▶ TASK STATEMENT
A line below contains "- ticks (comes", and a later one contains "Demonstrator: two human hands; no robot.". Repeat both, with every line between them, exactly.

▶ STORED DATA
= Beginning of Section =
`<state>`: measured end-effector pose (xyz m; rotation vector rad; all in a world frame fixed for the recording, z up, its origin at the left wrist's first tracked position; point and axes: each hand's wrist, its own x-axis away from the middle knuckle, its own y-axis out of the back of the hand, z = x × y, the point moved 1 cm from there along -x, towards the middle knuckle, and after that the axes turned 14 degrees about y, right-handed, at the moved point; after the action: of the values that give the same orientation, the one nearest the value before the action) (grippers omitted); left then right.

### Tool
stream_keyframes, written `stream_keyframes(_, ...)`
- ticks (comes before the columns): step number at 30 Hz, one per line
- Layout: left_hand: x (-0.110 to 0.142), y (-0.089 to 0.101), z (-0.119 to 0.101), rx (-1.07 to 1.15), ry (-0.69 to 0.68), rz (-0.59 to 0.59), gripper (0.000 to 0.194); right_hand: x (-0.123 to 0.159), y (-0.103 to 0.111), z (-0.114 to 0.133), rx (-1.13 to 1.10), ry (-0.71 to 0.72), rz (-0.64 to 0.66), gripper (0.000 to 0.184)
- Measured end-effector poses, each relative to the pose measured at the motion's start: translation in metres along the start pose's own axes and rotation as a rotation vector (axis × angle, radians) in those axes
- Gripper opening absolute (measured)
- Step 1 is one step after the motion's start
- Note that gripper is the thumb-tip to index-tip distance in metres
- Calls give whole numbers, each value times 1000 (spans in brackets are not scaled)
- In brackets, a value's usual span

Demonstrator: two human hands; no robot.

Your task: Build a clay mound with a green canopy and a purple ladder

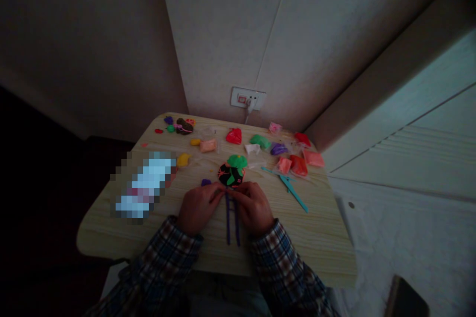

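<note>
Two thin purple clay strips (232,220) lie side by side on the pale wooden table (320,237), running toward me. My left hand (198,207) and my right hand (253,206) meet at the strips' far ends, fingers pinched together on them. Just beyond my fingertips sits a round black clay figure (229,175) with pink marks and a green cap (237,161). A small purple lump (206,182) lies by my left hand.
Several clay pieces and bagged clay in red, green, purple, orange and yellow are scattered over the far half. Teal plastic tools (293,192) lie to the right. A blurred-out object (143,185) lies at left. A wall socket (247,98) sits behind.
</note>
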<state>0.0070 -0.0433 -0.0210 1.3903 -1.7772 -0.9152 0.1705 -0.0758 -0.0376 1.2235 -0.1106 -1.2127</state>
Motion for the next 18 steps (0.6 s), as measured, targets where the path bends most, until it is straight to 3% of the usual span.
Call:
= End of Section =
▶ SOLUTION TO THIS EXERCISE
- ticks (comes before the columns): step number at 30 Hz, one per line
- Layout: left_hand: x (-0.110 to 0.142), y (-0.089 to 0.101), z (-0.119 to 0.101), rx (-1.07 to 1.15), ry (-0.69 to 0.68), rz (-0.59 to 0.59), gripper (0.000 to 0.194); right_hand: x (-0.123 to 0.159), y (-0.103 to 0.111), z (-0.114 to 0.133), rx (-1.13 to 1.10), ry (-0.71 to 0.72), rz (-0.64 to 0.66), gripper (0.000 to 0.184)
- Measured end-effector poses, each relative to the pose measured at the motion's start: translation in metres along the start pose's own axes and rotation as a rotation vector (axis × angle, radians) in those axes
- Gripper opening absolute (measured)
- Step 1 is one step after the motion's start
- Note that gripper is the thumb-tip to index-tip distance in metres
- Calls give whole numbers, each value times 1000 (spans in brackets are not scaled)
- In brackets, a value's usual span

Demonstrator: two human hands; no robot.

The output given here is complete.